Don’t know much about credit reports and scores? Here’s a primer on separating the good information on credit from the bad.

  • Common sense tells us that not all advice can be good advice. While there are different schools of thought on how to best manage your credit or achieve the best credit scores, there are plenty of credit-boosting ideas out there that, if implemented, could instead tank your scores.

In order to separate the good advice from the bad, you need to know credit scoring basics.

First, there are dozens of different scores out there, and you never know which model a particular lender may use. Rather than focus on the number, pay attention to what generally drives your scores: behavior.

You’ll want to pay your bills on time, use very little of your available credit, establish a long history of good credit use, maintain a mix of credit accounts and apply conservatively for new lines of credit.

With that in mind, here are two practices you should avoid if you’re trying to improve your credit.

1. Closing old accounts

You may have heard the advice that you should close any accounts you don’t use anymore, but that’s usually a bad idea.

First, it can raise your credit utilization — the ratio of credit that you use compared to your credit limits. Even if you rarely use that credit card with a $1,000 limit, keeping it open keeps that extra $1,000 in your available credit, giving you more room to borrow using other cards without hurting your utilization rate. Take it away, and you’ll either need to cut spending in order to protect your utilization, or you’ll suffer the credit-score consequences.

Credit utilization is the second-most important factor (after payment history) in determining your credit scores. Also important is the length of time a credit line has been open, so closing an old account can reduce the average age of your credit, causing your scores to sag.

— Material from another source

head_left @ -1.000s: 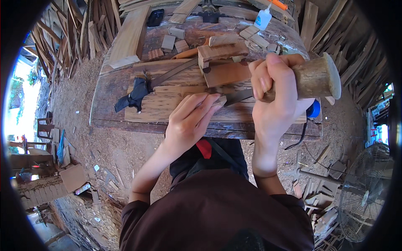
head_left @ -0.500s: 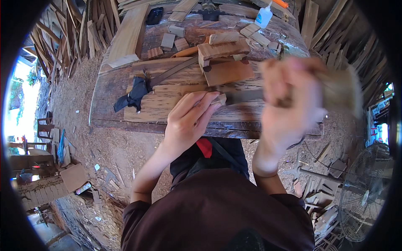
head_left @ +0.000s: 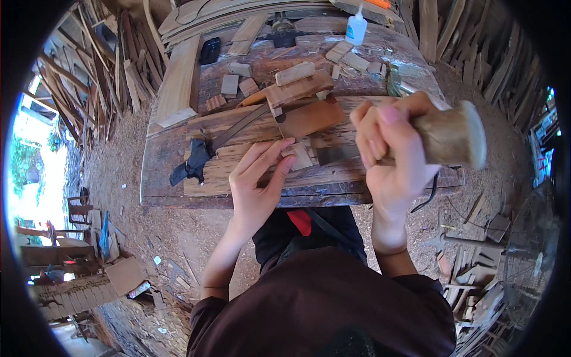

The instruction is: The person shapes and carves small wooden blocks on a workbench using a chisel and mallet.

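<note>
My left hand (head_left: pixel 256 181) holds a small pale wood piece (head_left: pixel 302 156) with its fingertips and thumb, on a streaked board (head_left: pixel 220 172) across the bench. My right hand (head_left: pixel 395 146) is closed around a tool with a thick wooden cylinder handle (head_left: pixel 449 134); its flat dark blade (head_left: pixel 333 153) reaches left beside the pale piece. Just behind them sits a small wooden assembly (head_left: pixel 312 119) with a brown panel and blocks on top. A metal strip (head_left: pixel 244 122) with dark cloth (head_left: pixel 193 160) wrapped at one end lies left of it.
On the workbench (head_left: pixel 157 184) are loose blocks (head_left: pixel 231 86), a long plank (head_left: pixel 178 83), a white glue bottle (head_left: pixel 355 30), a black object (head_left: pixel 210 50) and an orange-handled tool (head_left: pixel 253 98). Scrap wood (head_left: pixel 452 35) leans around it; a mesh fan (head_left: pixel 523 262) stands at right.
The view has shifted, so the bench appears lower. The wood piece under my left fingers now lies flatter and shows more face. My right hand, blurred half a second ago, has moved left with the tool.
</note>
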Motion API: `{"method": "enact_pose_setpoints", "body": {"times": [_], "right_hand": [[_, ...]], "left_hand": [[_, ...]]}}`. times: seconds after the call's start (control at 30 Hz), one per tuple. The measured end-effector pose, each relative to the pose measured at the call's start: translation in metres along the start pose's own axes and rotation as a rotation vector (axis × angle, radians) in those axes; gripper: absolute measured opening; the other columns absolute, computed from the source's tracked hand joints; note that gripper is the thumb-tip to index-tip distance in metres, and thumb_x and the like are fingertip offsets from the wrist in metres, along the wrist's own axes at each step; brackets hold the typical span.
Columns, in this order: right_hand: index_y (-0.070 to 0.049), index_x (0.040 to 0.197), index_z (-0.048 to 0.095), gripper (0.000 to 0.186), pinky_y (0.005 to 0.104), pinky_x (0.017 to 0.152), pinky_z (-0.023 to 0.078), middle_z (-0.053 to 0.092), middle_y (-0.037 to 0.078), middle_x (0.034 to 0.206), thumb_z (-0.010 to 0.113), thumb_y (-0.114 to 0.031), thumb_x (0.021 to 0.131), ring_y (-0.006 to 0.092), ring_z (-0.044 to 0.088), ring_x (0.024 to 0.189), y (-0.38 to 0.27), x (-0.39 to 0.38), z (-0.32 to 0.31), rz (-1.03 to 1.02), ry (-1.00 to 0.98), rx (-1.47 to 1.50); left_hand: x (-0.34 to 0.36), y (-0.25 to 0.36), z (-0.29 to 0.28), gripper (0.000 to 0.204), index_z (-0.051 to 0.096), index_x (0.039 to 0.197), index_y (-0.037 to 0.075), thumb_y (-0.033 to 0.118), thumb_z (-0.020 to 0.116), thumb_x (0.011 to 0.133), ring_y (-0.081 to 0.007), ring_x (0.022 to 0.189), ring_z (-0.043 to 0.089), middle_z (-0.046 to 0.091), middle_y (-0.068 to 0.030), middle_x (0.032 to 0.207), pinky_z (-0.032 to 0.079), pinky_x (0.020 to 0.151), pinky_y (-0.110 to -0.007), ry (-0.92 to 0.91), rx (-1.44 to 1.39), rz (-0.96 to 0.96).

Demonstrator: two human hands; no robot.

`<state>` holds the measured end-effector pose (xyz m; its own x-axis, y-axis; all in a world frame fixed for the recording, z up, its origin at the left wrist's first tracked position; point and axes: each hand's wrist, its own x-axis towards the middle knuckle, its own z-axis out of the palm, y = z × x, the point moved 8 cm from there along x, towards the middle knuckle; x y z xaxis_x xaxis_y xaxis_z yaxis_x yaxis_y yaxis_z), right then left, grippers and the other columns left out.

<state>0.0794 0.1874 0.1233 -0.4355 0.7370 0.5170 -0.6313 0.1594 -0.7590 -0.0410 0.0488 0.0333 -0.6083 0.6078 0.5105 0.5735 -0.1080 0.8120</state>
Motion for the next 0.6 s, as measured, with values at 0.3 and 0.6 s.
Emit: {"method": "enact_pose_setpoints", "body": {"times": [0.3, 0.6], "right_hand": [[-0.01, 0.08, 0.043, 0.011, 0.0302, 0.068, 0.036, 0.036, -0.001, 0.054, 0.05, -0.011, 0.088, 0.0088, 0.029, 0.043, -0.023, 0.009, 0.001, -0.025, -0.071, -0.013], [-0.007, 0.075, 0.046, 0.015, 0.0264, 0.056, 0.033, 0.038, 0.0, 0.054, 0.056, -0.012, 0.086, 0.0085, 0.031, 0.042, -0.024, 0.018, 0.015, -0.047, -0.015, 0.023]], "left_hand": [[-0.001, 0.021, 0.018, 0.024, 0.068, 0.103, -0.003, -0.003, 0.072, 0.079, -0.0207, 0.078, 0.064, 0.062, -0.0099, 0.098, 0.051, 0.07, -0.028, -0.01, 0.279, 0.278], [-0.005, 0.019, 0.018, 0.025, 0.068, 0.102, -0.004, -0.003, 0.073, 0.078, -0.022, 0.081, 0.064, 0.061, -0.0103, 0.098, 0.052, 0.07, -0.031, -0.008, 0.269, 0.3]]}}
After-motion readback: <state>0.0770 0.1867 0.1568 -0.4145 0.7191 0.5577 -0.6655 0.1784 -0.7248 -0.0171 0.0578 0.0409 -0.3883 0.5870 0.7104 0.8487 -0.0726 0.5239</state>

Keep in mind that if you don’t use a credit card for awhile, the issuer may close the account or reduce your credit limit, so make sure you’re on top of all your accounts. Using a credit card once a month and setting it to auto-pay could be enough to keep the account open and your available credit as high as possible.

2. Carrying a balance

Credit cards offer the luxury of paying later for something you want to buy now, but that’s an easy thing to misuse.

Not being able to pay the bill in full is one thing (and you should put a plan in place to pay that debt down), but there’s no reason to carry a balance if you can afford to make the payment when it comes due. It’s a common misconception that carrying a balance will help your credit scores, said Gerri Detweiler, Credit.com’s director of consumer education.

“They don’t understand how things are reported, and they end up with high utilization,” she said.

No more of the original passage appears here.